Em 2020, o ar-condicionado representou 5% das emissões produzidas pela habitação, o setor que mais consome energia na França, 44% do consumo nacional de energia, à frente do transporte (31%).

Os condicionadores de ar produzem emissões através do uso de eletricidade, com unidades embutidas mais eficientes do que muitas das portáteis utilizadas nos apartamentos urbanos.

Os hidrofluorcarbonos utilizados em seus sistemas de refrigeração também produzem emissões, que têm um impacto ainda maior do que o CO2, quando liberado na atmosfera.

Os sistemas de ar-condicionado da França liberaram, em 2020, o equivalente a 4,6 milhões de toneladas de CO2, de acordo com a Ademe.

Limitando o resfriamento

Embora a agência reconheça que é improvável que os lares reduzam o uso de ar-condicionado, como as temperaturas continuam a subir, ela incentiva as pessoas a comprarem máquinas mais eficientes e a usá-las menos durante o dia.

Limitar o resfriamento a 27°C, comparado a 22°C, reduziria o uso de energia em metade de um dispositivo, e só ligar o ar-condicionado quando a temperatura externa atingir 30°C, em vez de 27°C, reduziria o uso de energia em dois terços.

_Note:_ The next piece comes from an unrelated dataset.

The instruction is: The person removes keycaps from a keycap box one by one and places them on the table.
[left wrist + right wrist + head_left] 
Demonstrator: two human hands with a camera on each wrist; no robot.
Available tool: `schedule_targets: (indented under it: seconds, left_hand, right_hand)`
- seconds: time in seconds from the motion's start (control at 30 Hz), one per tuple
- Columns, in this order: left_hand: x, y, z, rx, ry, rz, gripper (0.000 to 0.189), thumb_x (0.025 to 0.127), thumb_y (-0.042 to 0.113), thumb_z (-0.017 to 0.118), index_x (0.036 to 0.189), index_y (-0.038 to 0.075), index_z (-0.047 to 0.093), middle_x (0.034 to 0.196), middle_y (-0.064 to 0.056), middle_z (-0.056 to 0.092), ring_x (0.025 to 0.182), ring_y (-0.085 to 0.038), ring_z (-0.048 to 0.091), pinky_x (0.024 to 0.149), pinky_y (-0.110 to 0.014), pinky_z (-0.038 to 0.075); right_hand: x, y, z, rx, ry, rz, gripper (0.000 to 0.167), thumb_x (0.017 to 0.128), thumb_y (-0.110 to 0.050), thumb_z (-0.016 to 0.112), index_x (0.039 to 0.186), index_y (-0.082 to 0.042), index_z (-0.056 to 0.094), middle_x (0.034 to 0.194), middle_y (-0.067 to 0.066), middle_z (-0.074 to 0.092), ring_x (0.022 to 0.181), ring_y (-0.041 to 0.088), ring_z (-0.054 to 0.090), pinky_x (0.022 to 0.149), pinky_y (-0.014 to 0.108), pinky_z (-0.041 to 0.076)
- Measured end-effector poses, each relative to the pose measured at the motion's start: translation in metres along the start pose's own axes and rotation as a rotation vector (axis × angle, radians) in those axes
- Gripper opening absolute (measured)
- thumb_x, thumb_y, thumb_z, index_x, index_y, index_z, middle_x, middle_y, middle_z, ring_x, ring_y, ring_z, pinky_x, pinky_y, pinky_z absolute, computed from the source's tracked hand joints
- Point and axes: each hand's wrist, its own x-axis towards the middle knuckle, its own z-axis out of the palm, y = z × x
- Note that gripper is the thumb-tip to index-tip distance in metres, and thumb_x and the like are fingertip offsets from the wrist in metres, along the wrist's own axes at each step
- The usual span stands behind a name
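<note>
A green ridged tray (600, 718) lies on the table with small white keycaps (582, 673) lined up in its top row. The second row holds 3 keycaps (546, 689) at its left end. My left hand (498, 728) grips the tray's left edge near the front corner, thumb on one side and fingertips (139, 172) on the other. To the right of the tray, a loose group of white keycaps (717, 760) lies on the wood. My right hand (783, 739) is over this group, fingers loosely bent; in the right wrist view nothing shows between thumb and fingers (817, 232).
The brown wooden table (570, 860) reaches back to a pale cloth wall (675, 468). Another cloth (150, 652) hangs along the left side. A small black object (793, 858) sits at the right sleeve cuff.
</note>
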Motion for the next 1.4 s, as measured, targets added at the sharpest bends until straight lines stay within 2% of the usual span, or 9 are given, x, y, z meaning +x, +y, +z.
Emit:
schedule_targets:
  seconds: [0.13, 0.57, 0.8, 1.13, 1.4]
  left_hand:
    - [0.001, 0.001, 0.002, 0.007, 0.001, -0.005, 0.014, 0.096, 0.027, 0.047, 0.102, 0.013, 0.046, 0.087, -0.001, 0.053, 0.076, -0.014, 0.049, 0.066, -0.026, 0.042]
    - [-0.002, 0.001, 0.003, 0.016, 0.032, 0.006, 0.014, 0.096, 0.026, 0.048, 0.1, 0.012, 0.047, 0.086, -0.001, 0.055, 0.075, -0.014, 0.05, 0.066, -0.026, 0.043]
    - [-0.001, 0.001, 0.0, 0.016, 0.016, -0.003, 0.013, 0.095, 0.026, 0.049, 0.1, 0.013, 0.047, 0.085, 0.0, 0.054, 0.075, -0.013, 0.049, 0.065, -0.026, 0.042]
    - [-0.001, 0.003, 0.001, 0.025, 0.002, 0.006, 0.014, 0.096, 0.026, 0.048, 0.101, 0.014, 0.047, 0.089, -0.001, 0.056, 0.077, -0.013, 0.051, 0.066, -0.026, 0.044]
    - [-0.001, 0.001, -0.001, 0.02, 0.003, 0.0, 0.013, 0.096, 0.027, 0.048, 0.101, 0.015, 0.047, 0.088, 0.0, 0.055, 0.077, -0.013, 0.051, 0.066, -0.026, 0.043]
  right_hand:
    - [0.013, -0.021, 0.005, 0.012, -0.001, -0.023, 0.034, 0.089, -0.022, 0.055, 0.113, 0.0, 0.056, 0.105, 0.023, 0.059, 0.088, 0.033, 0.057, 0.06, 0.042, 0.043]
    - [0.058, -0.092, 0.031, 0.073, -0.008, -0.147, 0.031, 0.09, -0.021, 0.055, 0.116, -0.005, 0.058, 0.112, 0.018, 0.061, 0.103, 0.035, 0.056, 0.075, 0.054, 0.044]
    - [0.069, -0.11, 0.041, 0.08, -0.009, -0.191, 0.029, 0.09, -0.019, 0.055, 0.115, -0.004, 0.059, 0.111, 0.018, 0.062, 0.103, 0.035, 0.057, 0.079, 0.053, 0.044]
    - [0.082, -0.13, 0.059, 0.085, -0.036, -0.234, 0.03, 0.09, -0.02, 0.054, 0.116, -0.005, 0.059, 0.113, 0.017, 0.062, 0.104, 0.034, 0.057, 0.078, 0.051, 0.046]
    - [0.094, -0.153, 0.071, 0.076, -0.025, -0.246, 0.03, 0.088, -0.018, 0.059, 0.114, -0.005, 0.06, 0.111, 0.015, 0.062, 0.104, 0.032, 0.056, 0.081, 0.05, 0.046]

O código de energia atual da França, introduzido em 2007, recomenda não resfriar abaixo de 26°C para economizar energia, mas não há pré-requisitos, e as residências regularmente baixam o termostato para 22°C.

A Comissão Europeia gostaria que fosse criado um regulamento único para o tema. Como parte de uma proposta para reduzir a demanda de gás russo pelos Estados-Membros, espera-se que a Comissão proponha limitar a refrigeração de edifícios públicos a 25°C, e o aquecimento a 19°C.